Es ahí donde de verdad continúa la vida. De hecho, donde la verdad supera a la propia vida. Es cuando te das cuenta de que da lo mismo que te quiten un miembro de tu cuerpo. Sin esa persona ya estás incompleta.
Pero no sólo él fue infiel a Frida, hermana incluida. La pintora contó con un gran número de amantes y compañeros, hombres y mujeres, desde ese momento invisible en el que trazas la línea, ese acuerdo tácito por el que das tanta libertad al otro que te pierdes en tus propias prohibiciones.
En medio de la pérdida y la ganancia, Frida Kahlo murió el 13 de julio de 1954, sola, en la Casa Azul. Agarrándose a sus deseos y despojándose de la vida: “Espero alegre la salida y espero no volver jamás”.
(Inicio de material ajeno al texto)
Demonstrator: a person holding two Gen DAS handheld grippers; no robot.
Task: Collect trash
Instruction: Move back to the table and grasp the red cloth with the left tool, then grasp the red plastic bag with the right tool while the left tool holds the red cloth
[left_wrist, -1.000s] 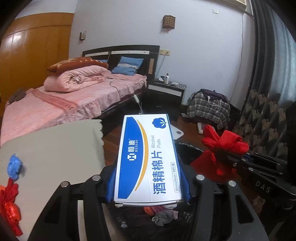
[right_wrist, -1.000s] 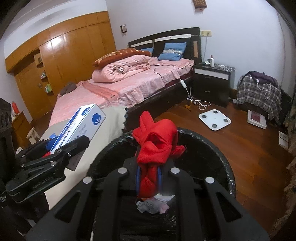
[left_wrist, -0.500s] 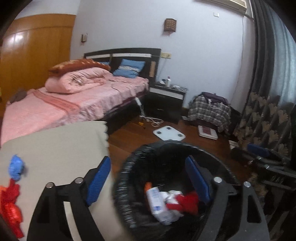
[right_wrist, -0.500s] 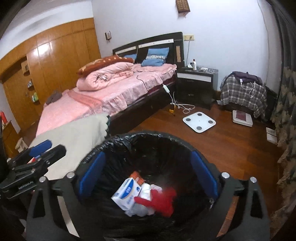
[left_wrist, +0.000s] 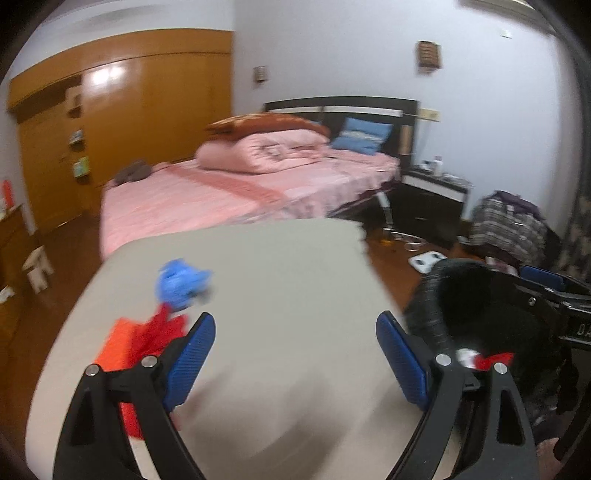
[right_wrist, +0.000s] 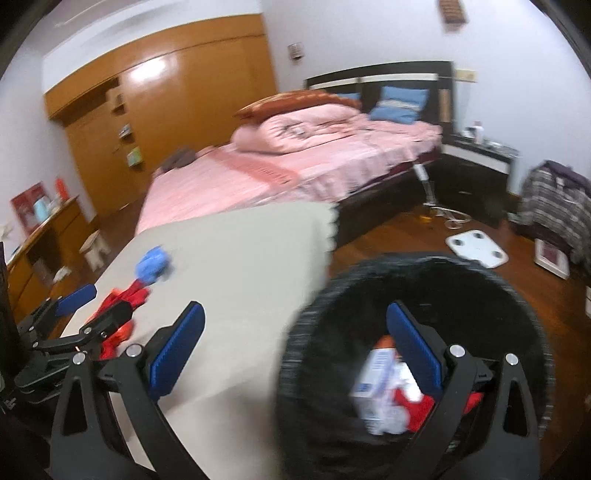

Este es un escrito dedicado a todos aquellos que se atreven a querer y que deciden quedarse. A todos los que aceptan el error del otro como aliciente para aprender a seguir adelante, a seguir queriendo. Querer es un acto valiente.
Puede que el de Frida y Diego no fuera el matrimonio más digno de admiración, pero sí una prueba superada a base de resistencia. Este es un escrito, sin duda, para ellos que se quisieron siempre. Que vivan en su absoluta imperfección.